At first staff officers led a tentative invasion of the Zone in search of the disarmed Chinese soldiers. They announced in the name of the High Command that these soldiers would not be harmed. The foreigners published their promise. Kanamori assumed that even Chinese soldiers would prefer to die fighting, but these believed the foreigners' assurances and turned in their arms. The Japanese then removed thousands, and further announced that ex-soldiers who volunteered for the Military Labor Corps would be amnestied. One afternoon they took two hundred such volunteers from the Zone and executed them. Of the thousands more—those they were obliged to ferret out—they disposed of many by machine-gun fire. They bound others in large groups and used them for bayonet drill. Some they bound in packed circles, and as the outer ranks sagged they thrust over them; those at the center were shot. Others were roped in long dense lines and attacked from both sides; one Japanese soldier was killed across such a line by a friendly bayonet. Smaller bound groups were doused with gasoline and set afire. Still smaller groups were sabered. Little piles of heads accumulated. Kanamori did not participate in the sabering, feeling that Kurusu would scoff; Kurusu, he learned later, had refrained for a similar reason.
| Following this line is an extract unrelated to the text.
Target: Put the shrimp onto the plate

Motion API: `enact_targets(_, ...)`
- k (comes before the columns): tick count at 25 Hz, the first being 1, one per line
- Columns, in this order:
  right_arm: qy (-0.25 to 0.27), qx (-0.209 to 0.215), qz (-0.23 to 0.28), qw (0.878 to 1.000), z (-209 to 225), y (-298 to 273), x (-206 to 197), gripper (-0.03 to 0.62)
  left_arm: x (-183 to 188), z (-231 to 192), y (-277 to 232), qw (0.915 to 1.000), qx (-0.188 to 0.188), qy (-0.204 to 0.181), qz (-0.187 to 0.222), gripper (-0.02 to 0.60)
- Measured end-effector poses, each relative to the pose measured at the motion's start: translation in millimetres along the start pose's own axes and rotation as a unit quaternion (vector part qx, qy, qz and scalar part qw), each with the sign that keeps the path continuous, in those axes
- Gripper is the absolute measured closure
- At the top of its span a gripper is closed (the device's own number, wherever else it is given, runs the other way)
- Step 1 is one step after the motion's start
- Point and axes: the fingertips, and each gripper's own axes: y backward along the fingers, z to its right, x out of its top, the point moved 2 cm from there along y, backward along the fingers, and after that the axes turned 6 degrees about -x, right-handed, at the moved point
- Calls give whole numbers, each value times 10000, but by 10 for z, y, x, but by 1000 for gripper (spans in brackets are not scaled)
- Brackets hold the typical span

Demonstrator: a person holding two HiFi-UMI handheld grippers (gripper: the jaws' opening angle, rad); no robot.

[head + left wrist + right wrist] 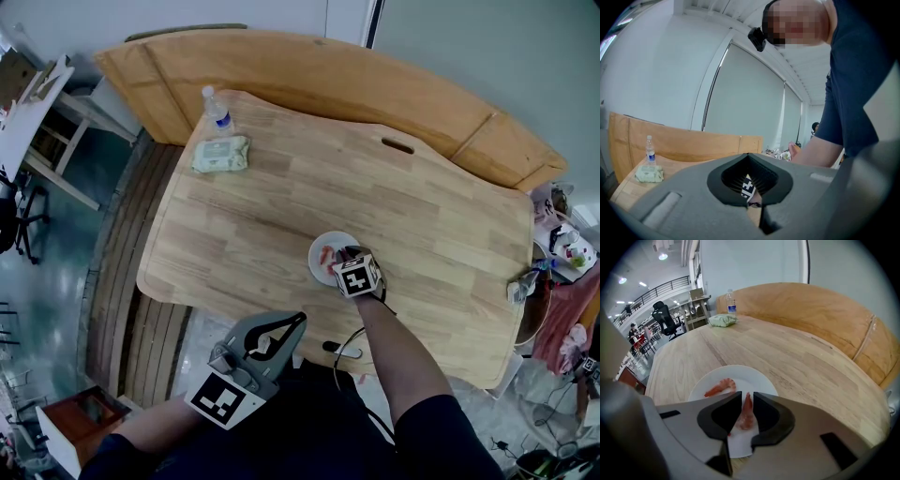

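Observation:
A small white plate [322,241] [757,375] stands near the front edge of the wooden table [422,216]. One orange shrimp [720,386] [325,255] lies on its left part. My right gripper [345,255] [746,401] hovers low over the plate's near right side. Its jaws stand a narrow gap apart with a second shrimp [746,414] pinched between them, tail pointing away. My left gripper [296,321] [761,208] is held off the table's front edge, in front of the person's body, shut and empty.
A water bottle [216,108] [731,300] and a green wipes pack [221,155] [723,320] sit at the table's far left corner. Curved wooden boards [309,70] lean behind the table. Small clutter [523,286] sits at the right edge.

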Motion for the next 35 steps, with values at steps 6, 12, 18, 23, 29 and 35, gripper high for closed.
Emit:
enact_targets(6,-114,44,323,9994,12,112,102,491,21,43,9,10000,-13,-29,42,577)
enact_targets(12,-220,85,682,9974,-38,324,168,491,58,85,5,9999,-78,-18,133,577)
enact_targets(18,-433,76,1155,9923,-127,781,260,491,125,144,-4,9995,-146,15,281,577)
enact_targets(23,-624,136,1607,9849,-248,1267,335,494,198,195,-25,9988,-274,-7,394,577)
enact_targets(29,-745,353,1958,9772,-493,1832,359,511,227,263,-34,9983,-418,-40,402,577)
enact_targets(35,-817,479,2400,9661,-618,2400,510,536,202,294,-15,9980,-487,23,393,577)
The foreigners protested. The Chinese protested. The Red Swastika Burial and Safety Society smuggled men and women to freedom, and gathered up corpses.
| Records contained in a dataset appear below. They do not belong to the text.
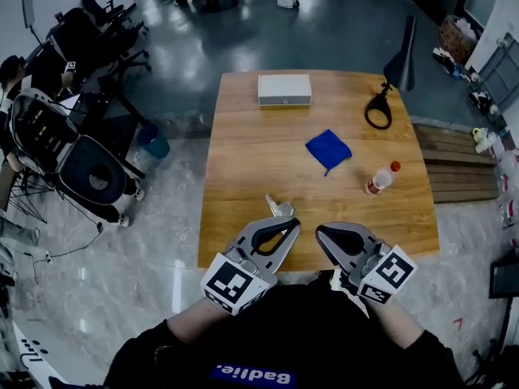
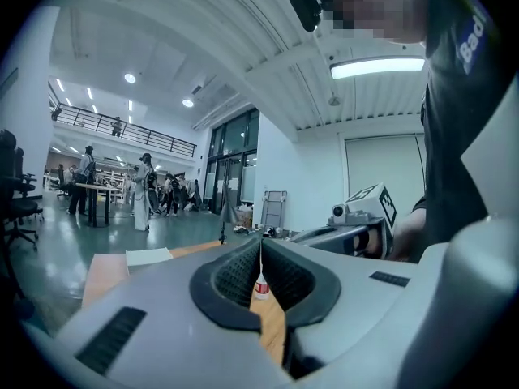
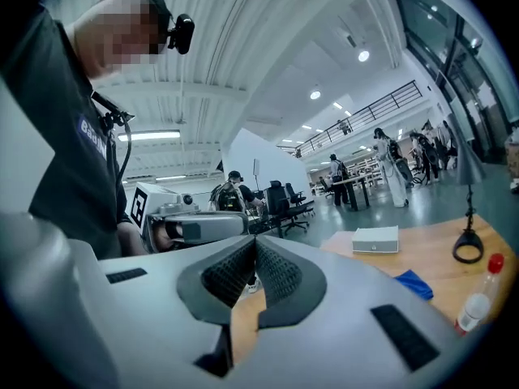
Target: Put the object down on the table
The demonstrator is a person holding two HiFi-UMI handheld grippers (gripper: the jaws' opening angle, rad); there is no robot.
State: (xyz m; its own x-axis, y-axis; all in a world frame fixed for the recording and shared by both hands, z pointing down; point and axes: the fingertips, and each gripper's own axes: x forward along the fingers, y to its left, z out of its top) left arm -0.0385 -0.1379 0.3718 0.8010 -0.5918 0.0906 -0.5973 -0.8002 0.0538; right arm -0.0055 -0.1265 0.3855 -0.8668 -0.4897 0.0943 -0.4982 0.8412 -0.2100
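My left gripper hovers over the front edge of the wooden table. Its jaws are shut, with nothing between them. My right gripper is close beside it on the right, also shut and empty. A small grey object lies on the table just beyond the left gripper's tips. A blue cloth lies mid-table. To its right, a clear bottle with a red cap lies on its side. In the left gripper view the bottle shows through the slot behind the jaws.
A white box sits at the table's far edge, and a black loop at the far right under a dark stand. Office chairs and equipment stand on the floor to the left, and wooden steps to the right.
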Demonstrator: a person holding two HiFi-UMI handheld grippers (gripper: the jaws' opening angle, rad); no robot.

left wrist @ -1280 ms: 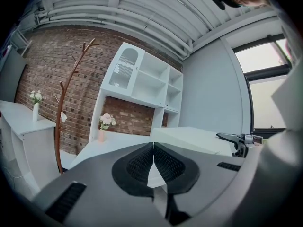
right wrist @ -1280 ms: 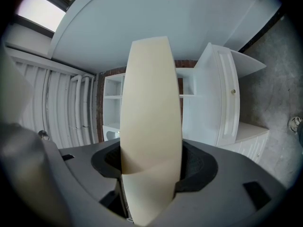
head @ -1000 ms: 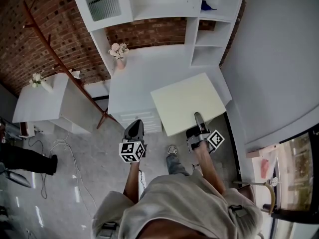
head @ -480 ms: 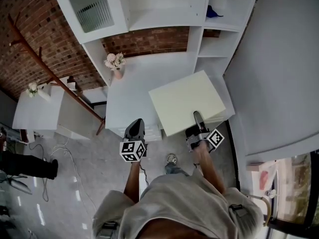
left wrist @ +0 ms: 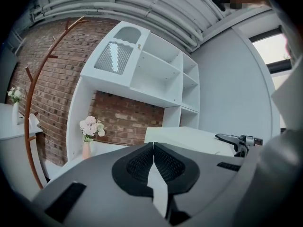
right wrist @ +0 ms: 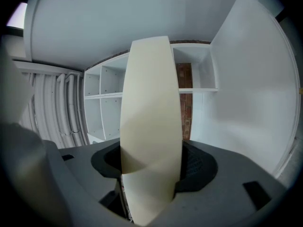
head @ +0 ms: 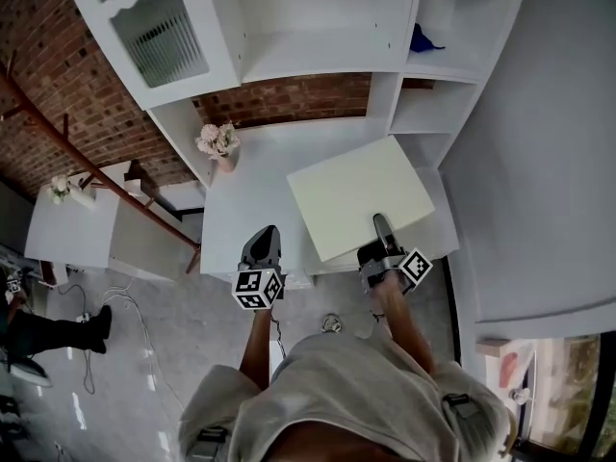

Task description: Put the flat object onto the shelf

It was ordered that all Chinese bow to all Japanese.

The Japanese cut open the bank vaults.

The foreigners demanded food for the Safety Zone; the refugees were starving.

Then the Japanese invaded the Zone in force. They despoiled houses, colleges, courts. They rounded up more thousands, men and women. Kanamori and Ito entered one fine house and found a dozen women, teachers and students. The oldest of the women squawked angrily, and Ito knocked her down. Kanamori called in the squad. As the women were removed to a truck, a foreigner drove up, the American flag flapping from his radiator cap. He was a long gray-haired man wearing silver glasses. His name was Burnham, but Kanamori did not know that and would not have cared. Burnham leaped out to protest. Ito held him while Kanamori slapped him. “Fuck you! Go!” That was much of Kanamori's English: hello, good-bye, come, go, fuck you, passport, dollar, Roosevelt. The man stood by his car weeping and shouting, perhaps cursing.
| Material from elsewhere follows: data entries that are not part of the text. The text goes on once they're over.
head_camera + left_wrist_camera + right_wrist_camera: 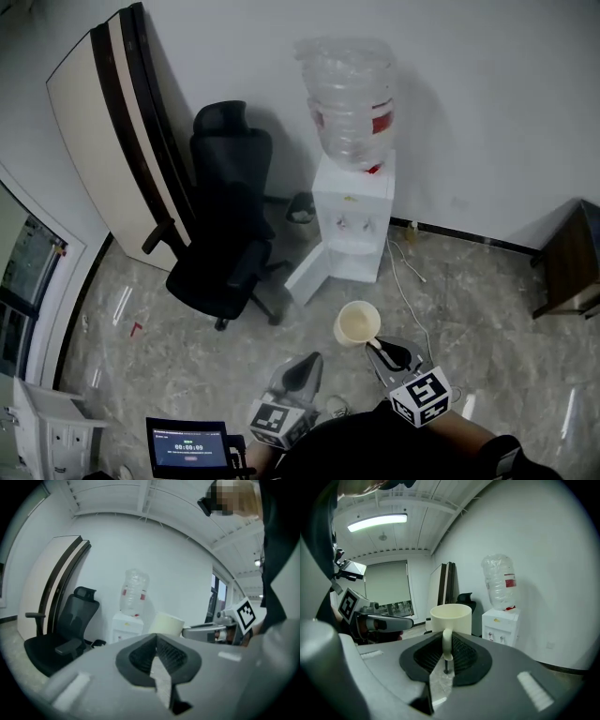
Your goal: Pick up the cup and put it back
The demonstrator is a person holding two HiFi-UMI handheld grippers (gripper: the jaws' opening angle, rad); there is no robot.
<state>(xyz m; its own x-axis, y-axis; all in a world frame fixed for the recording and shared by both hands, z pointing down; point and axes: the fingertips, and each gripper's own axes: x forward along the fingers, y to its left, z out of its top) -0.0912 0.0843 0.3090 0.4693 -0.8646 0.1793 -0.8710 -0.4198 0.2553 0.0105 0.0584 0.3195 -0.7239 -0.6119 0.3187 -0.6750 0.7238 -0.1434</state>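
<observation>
Between right gripper jaws | cup handle clamped | cup upright

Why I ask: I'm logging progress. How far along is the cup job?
Done: the cup is picked up, its handle clamped in the right gripper. In hand: it hangs above the floor. Left: setting it back down. The left gripper is empty.

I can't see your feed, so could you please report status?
Right gripper shut on cup by handle. Left gripper shut, empty. Cup upright, aloft. Nothing blocking.
</observation>
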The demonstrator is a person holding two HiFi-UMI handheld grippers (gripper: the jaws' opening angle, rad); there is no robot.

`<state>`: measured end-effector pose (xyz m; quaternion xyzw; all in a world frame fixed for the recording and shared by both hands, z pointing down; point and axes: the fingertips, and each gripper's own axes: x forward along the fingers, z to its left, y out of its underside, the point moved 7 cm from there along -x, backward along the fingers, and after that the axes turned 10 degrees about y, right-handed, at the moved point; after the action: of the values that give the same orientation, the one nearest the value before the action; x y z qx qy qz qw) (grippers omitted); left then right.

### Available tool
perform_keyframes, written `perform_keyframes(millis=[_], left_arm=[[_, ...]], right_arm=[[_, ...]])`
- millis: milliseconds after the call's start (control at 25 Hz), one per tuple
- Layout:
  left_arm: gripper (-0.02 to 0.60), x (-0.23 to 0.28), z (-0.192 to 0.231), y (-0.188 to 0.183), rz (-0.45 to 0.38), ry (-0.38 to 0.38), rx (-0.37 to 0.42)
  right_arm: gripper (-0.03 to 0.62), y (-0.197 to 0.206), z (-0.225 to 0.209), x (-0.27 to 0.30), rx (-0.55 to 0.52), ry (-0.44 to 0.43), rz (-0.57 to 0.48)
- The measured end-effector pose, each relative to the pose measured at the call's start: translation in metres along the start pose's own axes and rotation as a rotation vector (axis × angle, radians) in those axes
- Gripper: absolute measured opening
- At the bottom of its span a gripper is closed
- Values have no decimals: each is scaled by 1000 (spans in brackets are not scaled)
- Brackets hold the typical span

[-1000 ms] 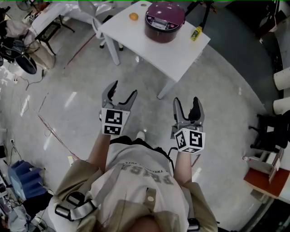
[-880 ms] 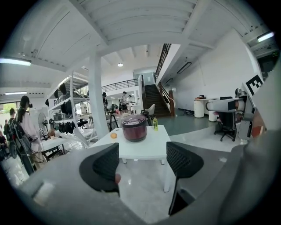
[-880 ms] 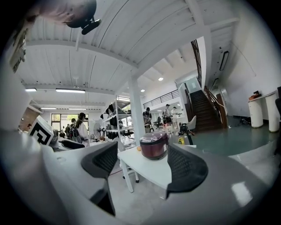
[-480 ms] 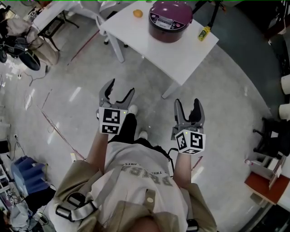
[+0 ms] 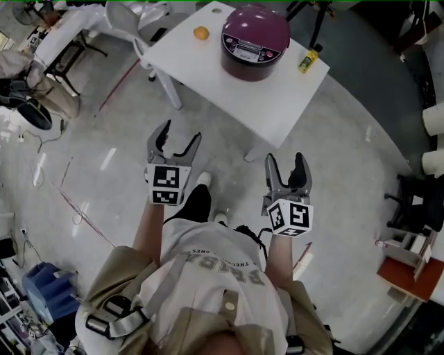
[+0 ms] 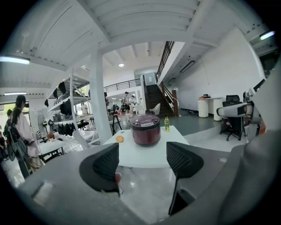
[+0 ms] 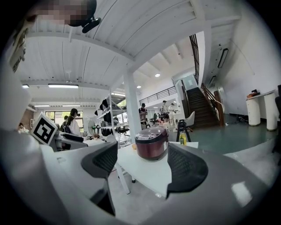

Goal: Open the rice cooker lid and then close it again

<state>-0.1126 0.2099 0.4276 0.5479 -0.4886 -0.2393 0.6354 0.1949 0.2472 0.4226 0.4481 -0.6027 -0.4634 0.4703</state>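
Observation:
A dark red rice cooker with its lid down stands on a white table well ahead of me. It also shows between the jaws in the left gripper view, rice cooker, and in the right gripper view, rice cooker. My left gripper and right gripper are both open and empty, held over the floor short of the table. Neither touches anything.
An orange lies on the table left of the cooker, and a small yellow bottle stands to its right. A white chair sits at the table's left. Cables and racks crowd the far left; a red-topped stand is at right.
The table and cooker have shifted slightly in the head view as I walk toward them. Both grippers stay open and move forward with me.

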Motion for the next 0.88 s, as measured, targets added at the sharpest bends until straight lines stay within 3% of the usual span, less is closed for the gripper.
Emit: perform_keyframes(millis=[360, 880], left_arm=[[351, 68, 67, -38, -39, 84, 44], [351, 148, 115, -63, -63, 230, 119]], right_arm=[[339, -30, 34, 83, -14, 38, -42], [339, -36, 53, 163, -44, 94, -16]])
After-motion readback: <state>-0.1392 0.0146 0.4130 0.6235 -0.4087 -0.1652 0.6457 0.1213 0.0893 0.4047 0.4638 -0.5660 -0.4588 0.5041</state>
They tore down foreign flags.

They burned a YMCA.

They executed the servants of foreigners. It was not meet that Asians serve whites. It was difficult to make the Chinese understand this.

They went to Ginling College. The men cheered; their eyes glittered. They were tipsy and skylarking. They took a truck to one of the dormitories. Tonight they would select, not herd. The city was all excitement, everywhere streaks and billows of flame, the tang of smoke, and the streets lined with corpses, many headless. The truck picked its way among clumps of dead. Smashed carts, everywhere smashed carts, spokes like fingers reaching into the headlamps.

At Ginling College a foreign woman came to the door and they pushed her inside. Women were packed in, bedding on the floor, as if assembled for Japanese pleasure. Oil lamps flickered. They rounded up twenty or thirty, marched them outside, and ordered them to strip for inspection. The rape was nothing without the humiliation. In the glare of headlamps they disrobed. Some were slow; these the soldiers struck. A dance, a ceremony, theater. Gowns and robes off, bloomers off, and the breast halters, foreign, coarse cloth like a fruit seller's sling. Naked, the women huddled and sobbed, and the foreign woman raged. It was a spectacle to quicken the blood: a score and more of youthful Chinese women naked in the harsh light. Ito and Kyose and others moved among them like buyers, prodding and cupping.